- Your instructions:
For the data that follows, print the line with "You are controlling", the line with "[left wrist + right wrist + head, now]", and all lines between them, exactly as they stand. Omit pictures and add nothing.

- Data section:

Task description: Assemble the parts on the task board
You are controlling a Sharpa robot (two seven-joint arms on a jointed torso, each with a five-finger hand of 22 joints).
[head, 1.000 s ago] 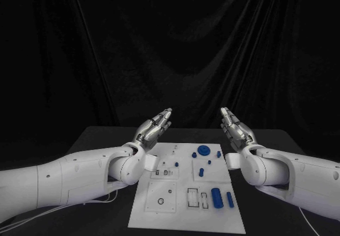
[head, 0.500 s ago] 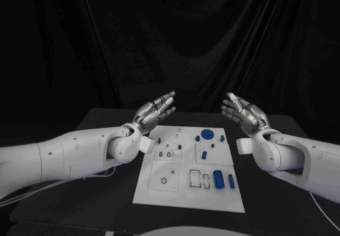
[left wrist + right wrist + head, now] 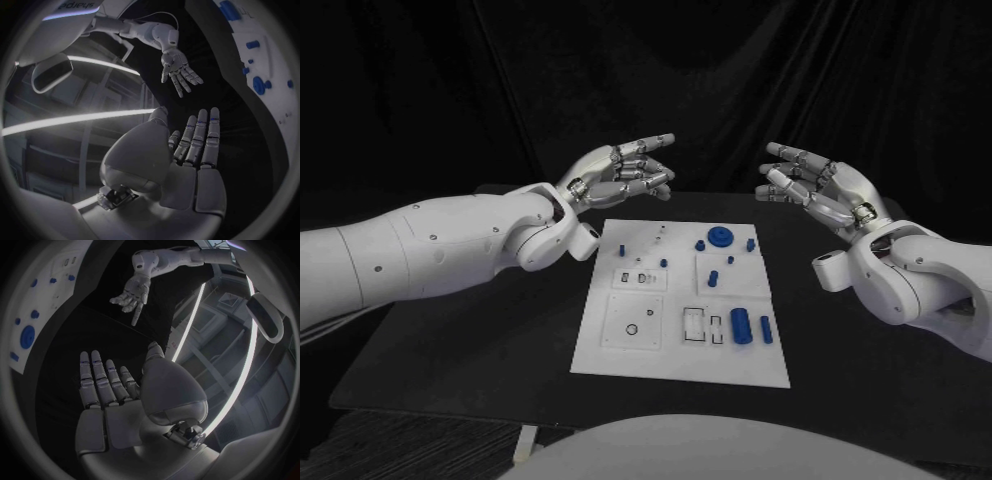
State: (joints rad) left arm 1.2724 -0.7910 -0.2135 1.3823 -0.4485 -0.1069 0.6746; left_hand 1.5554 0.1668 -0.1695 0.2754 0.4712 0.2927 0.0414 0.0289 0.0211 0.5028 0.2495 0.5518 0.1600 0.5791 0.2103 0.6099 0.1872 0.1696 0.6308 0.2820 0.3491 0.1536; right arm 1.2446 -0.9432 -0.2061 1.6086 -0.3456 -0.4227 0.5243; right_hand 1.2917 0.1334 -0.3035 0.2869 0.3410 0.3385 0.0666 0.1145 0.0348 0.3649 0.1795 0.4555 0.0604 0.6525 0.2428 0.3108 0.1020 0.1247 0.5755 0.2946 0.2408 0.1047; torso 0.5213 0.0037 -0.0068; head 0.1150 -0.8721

- Finished exercise:
You are controlling a Sharpa robot (two seven-joint arms on a jointed torso, each with a five-finger hand of 22 joints).
[head, 1.000 s ago] 
[head, 0.500 s ago] 
[left wrist + right wrist + head, now] 

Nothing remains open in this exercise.